Parlons maintenant perspectives pour le second semestre. C’est un semestre qui devrait se passer en deux temps :  un troisième trimestre avec une croissance très soutenue aux Etats-Unis,  mais surtout en zone euro, zone euro qui devrait réaliser un certain rattrapage par rapport à l’économie américaine. Croissance très soutenue donc et qui serait suivie par une normalisation au quatrième trimestre.  Normalisation veut dire croissance plus lente, tout en restant bien au delà de la croissance potentielle. Ce ralentissement trouverait son origine dans plusieurs facteurs.  Le premier, la demande refoulée qui a été très importante durant le confinement a pu être libérée lorsque les mesures restrictives ont été levées, cela a donné un coup de fouet à la demande, à l’activité, mais cet effet devrait perdre progressivement en intensité. Un autre facteur qui joue, c’est que dans certains secteurs (on pense notamment au secteur de la construction où la demande est très intense), il y a des goulots d’étranglements, donc les prix ont fortement augmenté, ce qui pourrait être un facteur freinant le dynamisme de ces secteurs avec un effet bien évidemment plus large sur le reste de l’économie.

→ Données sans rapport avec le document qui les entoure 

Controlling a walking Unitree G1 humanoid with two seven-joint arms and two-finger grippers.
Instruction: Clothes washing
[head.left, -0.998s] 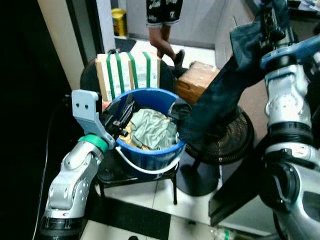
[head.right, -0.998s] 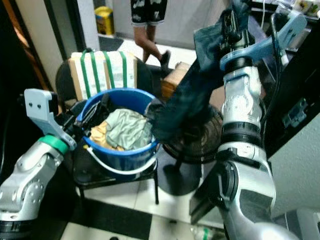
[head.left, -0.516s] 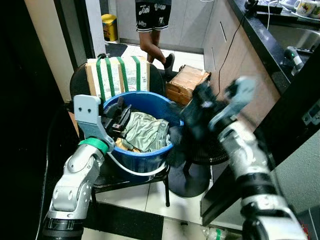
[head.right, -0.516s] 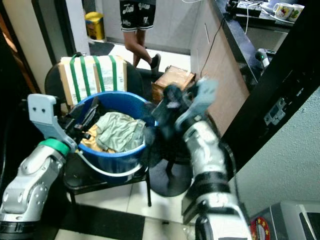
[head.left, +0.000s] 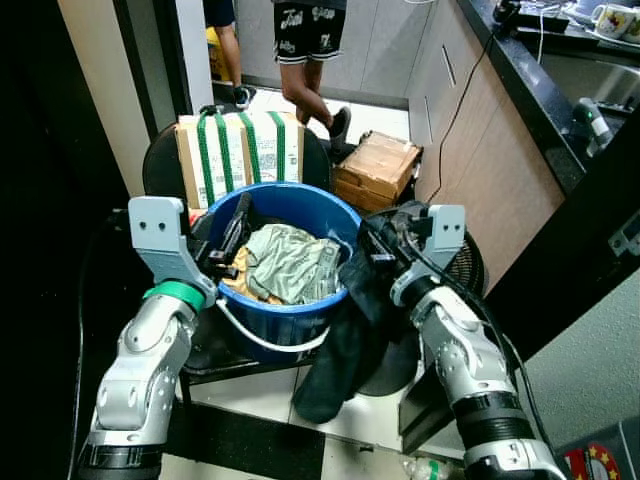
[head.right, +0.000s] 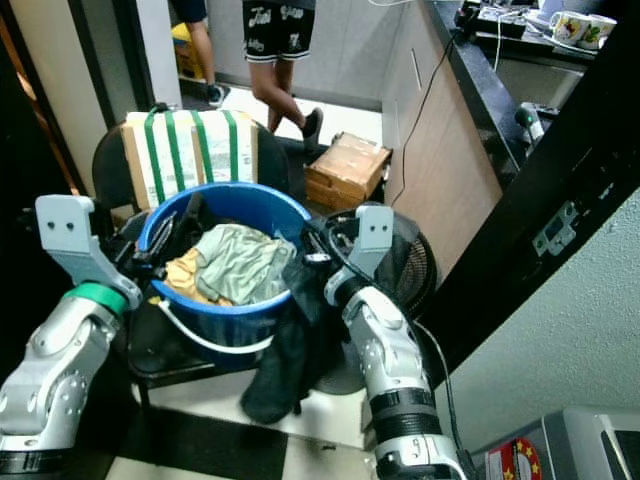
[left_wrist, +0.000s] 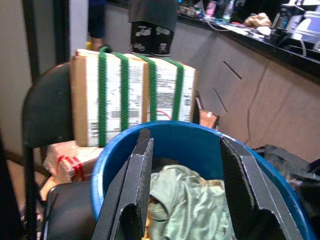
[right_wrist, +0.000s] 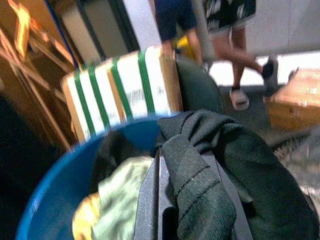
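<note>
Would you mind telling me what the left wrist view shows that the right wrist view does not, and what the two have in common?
Left wrist view alone: the left gripper, open, its fingers apart above the bucket, and a dark countertop cluttered with items.

Right wrist view alone: the right gripper shut on a dark green garment draped over its fingers, and a brown cardboard box on the floor.

Both: the blue bucket, the light green garment inside it, the green-strapped box behind it, and a person's legs.

Bucket mouth crowded with clothes, strapped box close behind
</note>
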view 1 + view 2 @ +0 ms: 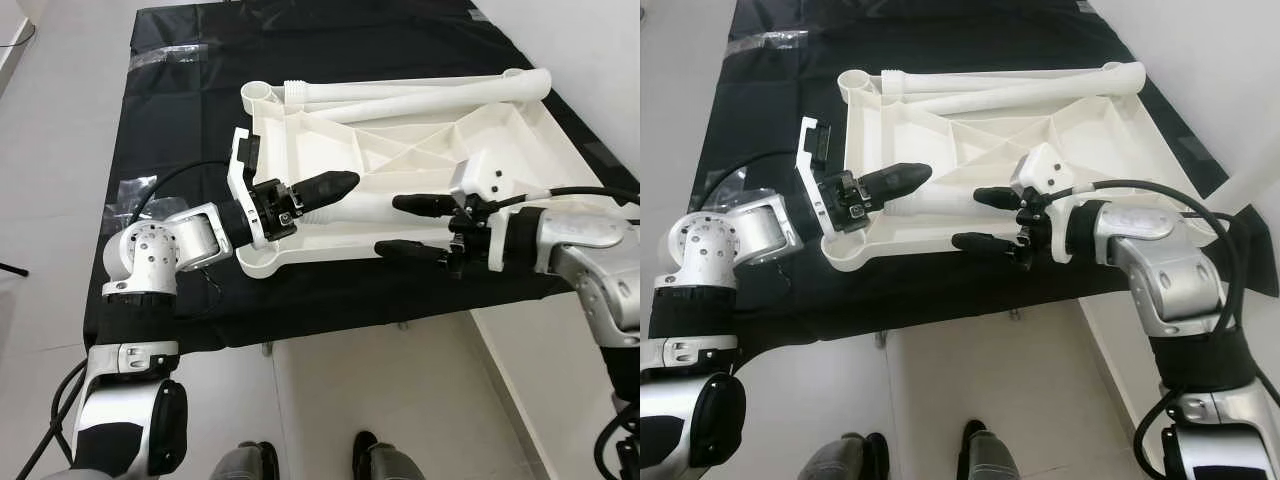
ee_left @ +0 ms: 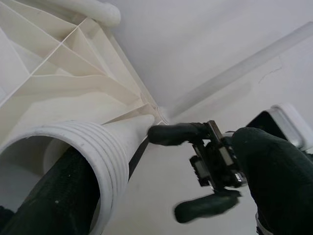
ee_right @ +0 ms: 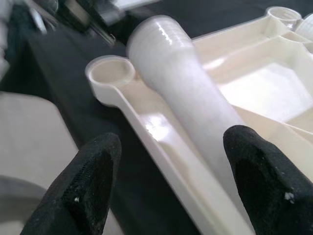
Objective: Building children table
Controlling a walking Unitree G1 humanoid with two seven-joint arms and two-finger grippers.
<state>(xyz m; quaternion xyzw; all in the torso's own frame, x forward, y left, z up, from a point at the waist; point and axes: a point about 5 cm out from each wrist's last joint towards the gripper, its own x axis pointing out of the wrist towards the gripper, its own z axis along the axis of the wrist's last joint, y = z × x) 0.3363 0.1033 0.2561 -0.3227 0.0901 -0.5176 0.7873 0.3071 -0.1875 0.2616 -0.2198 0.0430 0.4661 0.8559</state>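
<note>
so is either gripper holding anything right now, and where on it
The left gripper holds a white table leg by its threaded open end, one finger inside. The right gripper is open around the leg, holding nothing.

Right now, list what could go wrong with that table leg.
1. The left gripper has one finger inside the table leg at its threaded end; that hold may slip and the leg roll.
2. The right gripper is open around the leg's far end; closing off-centre could knock it against the tabletop ribs.
</note>
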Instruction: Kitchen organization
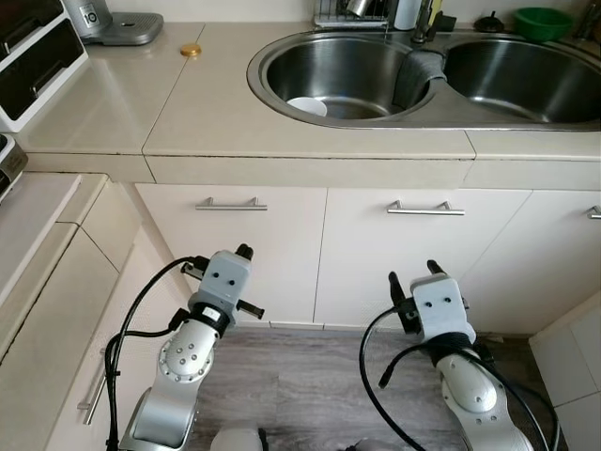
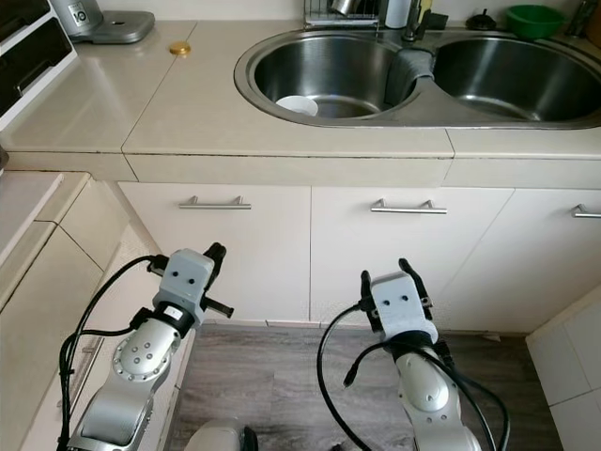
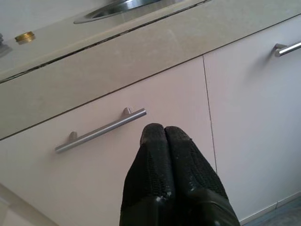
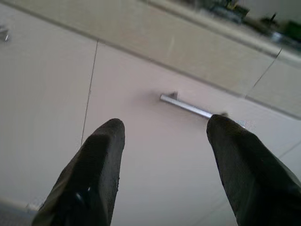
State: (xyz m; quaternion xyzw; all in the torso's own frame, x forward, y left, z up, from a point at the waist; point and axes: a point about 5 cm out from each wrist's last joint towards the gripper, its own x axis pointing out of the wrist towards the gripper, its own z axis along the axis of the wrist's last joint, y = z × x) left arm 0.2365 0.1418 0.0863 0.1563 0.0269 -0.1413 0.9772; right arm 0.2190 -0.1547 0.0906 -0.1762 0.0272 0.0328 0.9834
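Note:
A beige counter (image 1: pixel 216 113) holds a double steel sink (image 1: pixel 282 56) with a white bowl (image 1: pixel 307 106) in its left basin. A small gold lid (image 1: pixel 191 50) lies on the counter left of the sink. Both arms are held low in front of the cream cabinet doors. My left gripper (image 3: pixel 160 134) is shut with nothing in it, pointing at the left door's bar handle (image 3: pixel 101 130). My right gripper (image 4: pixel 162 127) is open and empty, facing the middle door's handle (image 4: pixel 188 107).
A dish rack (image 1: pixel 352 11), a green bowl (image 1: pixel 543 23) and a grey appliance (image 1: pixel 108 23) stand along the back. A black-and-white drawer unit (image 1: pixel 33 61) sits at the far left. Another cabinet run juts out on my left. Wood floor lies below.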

Et puis surtout, il ya ces nuages qui s’amoncellent à l’horizon. On ne sait pas encore si ces nuages deviendront très importants ou pas. Tout d’abord, dans certains pays (on pense notamment aux Etats-unis), le rythme des vaccinations a très fortement fléchi. C’est un facteur de préoccupation lorsqu’on regarde le niveau de vaccination qu’on a atteint.  Et puis, il y a surtout, bien évidemment, la propagation du nouveau variant Delta qui est un phénomène mondiale, mais qui pose clairement un problème aux Etats-Unis et de plus en plus également en Europe. C’est un facteur de préoccupation important car il pourrait nécessiter de nouvelles mesures restrictives qui, bien évidemment ,aurait un impact négatif sur le dynamisme de la demande et de l’activité. Et d’ailleurs, c’est un élément qui explique, en grande partie, la très nette baisse qu’on a vu dans les rendements obligataires ces dernières semaines aux Etats-Unis mais également en Europe.

D’ores et déjà, nous pouvons dire, sans surprise, que le regard des marchés financiers, des investisseurs, des ménages et des entreprises restera rivé sur la situation de la pandémie : comment évolueront les nouvelles infections, les vaccinations ? Est-ce qu’il y aura des nouvelles mesures etc. Des éléments économiques retiendront également l’attention : la dynamique de croissance, bien sûr, mais surtout ce qui va se passer au niveau de l’inflation, surtout aux Etats-Unis. Après avoir atteint les 5% d’inflation il ya quelques mois, on a dépassé ce niveau et donc la question devient de plus en plus importante et lancinante : est-ce que cette hausse de l’inflation est temporaire comme l’indique la Réserve fédérale ou sera-t-elle plus pérenne ?  On devrait y voir plus clair avec les nouveaux chiffres de l’inflation dans les prochains mois.  C’est un élément très important, structurant pour le comportement du marché obligataire d’ici la fin de l’année et pour le marché boursier également.  Nous allons aussi prendre connaissance du discours adopté par les banques centrales aux Etats-Unis et dans la  zone euro. Aux Etats-Unis, le programme d’assouplissement quantitatif continue,  mais avec l’intensité de la croissance,  avec l’amélioration du marché du travail, n’y a-t-il pas lieu de baisser le rythme d’achat. On devrait normalement y voir plus clair à l’automne. Et puis du côté Européen,  il y a le programme d’assouplissement quantitatif dédié a gérer la pandémie,  le fameux PEPP. En principe, il devrait s’arrêter au mois de mars 2022. Là aussi, on est impatient de voir comment la Banque centrale européenne va communiquer à ce sujet. C’est un facteur très important pour les marchés financiers, mais également, d’une manière plus large, pour le comportement de l’économie au fil des prochains mois.